◆ Problem description: Copy the data as given. No line may be skipped.

[Dataset section Boundary: Start]

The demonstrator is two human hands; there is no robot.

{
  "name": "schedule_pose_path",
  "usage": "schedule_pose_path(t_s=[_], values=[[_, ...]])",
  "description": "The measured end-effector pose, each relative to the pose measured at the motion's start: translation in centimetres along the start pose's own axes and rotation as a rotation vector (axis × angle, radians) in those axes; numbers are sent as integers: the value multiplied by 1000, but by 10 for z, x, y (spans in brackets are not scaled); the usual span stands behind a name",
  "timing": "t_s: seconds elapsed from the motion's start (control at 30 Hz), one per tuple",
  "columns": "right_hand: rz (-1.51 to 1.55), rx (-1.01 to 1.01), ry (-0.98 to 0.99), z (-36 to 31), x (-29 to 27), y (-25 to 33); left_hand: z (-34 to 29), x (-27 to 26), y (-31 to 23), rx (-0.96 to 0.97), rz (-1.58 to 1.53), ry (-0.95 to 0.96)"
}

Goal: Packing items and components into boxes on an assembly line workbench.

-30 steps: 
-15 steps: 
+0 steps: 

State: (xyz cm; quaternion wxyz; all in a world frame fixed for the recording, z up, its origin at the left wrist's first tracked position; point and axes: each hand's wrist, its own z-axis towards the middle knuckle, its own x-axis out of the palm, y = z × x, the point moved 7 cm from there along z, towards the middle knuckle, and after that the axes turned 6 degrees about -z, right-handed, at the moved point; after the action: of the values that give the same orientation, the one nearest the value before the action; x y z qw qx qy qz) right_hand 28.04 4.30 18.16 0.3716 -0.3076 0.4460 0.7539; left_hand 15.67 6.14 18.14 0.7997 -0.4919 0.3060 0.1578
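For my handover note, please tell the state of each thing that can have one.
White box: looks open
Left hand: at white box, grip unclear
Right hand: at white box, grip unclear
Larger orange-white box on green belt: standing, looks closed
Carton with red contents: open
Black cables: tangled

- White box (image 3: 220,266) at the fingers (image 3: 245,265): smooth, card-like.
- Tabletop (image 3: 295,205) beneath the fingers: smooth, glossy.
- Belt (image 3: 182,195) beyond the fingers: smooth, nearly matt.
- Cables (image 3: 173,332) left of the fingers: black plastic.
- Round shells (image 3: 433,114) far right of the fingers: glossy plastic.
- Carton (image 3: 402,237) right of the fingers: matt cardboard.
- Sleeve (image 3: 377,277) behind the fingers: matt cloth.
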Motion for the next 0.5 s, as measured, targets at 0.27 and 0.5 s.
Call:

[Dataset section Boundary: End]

◆ Solution:
The demonstrator is two human hands; there is no robot.

{
  "name": "schedule_pose_path",
  "usage": "schedule_pose_path(t_s=[_], values=[[_, ...]])",
  "description": "The measured end-effector pose, each relative to the pose measured at the motion's start: translation in centimetres along the start pose's own axes and rotation as a rotation vector (axis × angle, radians) in those axes; numbers are sent as integers: the value multiplied by 1000, but by 10 for z, x, y (spans in brackets are not scaled); the usual span stands behind a name",
  "timing": "t_s: seconds elapsed from the motion's start (control at 30 Hz), one per tuple",
  "columns": "right_hand: rz (-1.51 to 1.55), rx (-1.01 to 1.01), ry (-0.98 to 0.99), z (-36 to 31), x (-29 to 27), y (-25 to 33); left_hand: z (-34 to 29), x (-27 to 26), y (-31 to 23), rx (-0.96 to 0.97), rz (-1.58 to 1.53), ry (-0.95 to 0.96)"
}

Goal: Packing items and components into boxes on an assembly line workbench.

-30 steps: 
-15 steps: 
+0 steps: 

State: (xyz cm; quaternion wxyz; all in a world frame fixed for the recording, z up, its origin at the left wrist's first tracked position; point and axes: each hand's wrist, its own z-axis towards the middle knuckle, its own x-axis out of the palm, y = z × x, the point moved 7 cm from there along z, towards the middle knuckle, and after that the axes turned 6 degrees about -z, right-handed, at the moved point; after the action: of the values that give the same orientation, the one nearest the value before the action; x y z qw qx qy qz) right_hand 28.04 4.30 18.16 0.3716 -0.3076 0.4460 0.7539; left_hand 15.67 6.14 18.14 0.7997 -0.4919 0.3060 0.1578
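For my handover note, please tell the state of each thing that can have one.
White box: looks open
Left hand: at white box, grip unclear
Right hand: at white box, grip unclear
Larger orange-white box on green belt: standing, looks closed
Carton with red contents: open
Black cables: tangled

- White box (image 3: 220,266) at the fingers (image 3: 245,265): smooth, card-like.
- Tabletop (image 3: 295,205) beneath the fingers: smooth, glossy.
- Belt (image 3: 182,195) beyond the fingers: smooth, nearly matt.
- Cables (image 3: 173,332) left of the fingers: black plastic.
- Round shells (image 3: 433,114) far right of the fingers: glossy plastic.
- Carton (image 3: 402,237) right of the fingers: matt cardboard.
- Sleeve (image 3: 377,277) behind the fingers: matt cloth.
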Motion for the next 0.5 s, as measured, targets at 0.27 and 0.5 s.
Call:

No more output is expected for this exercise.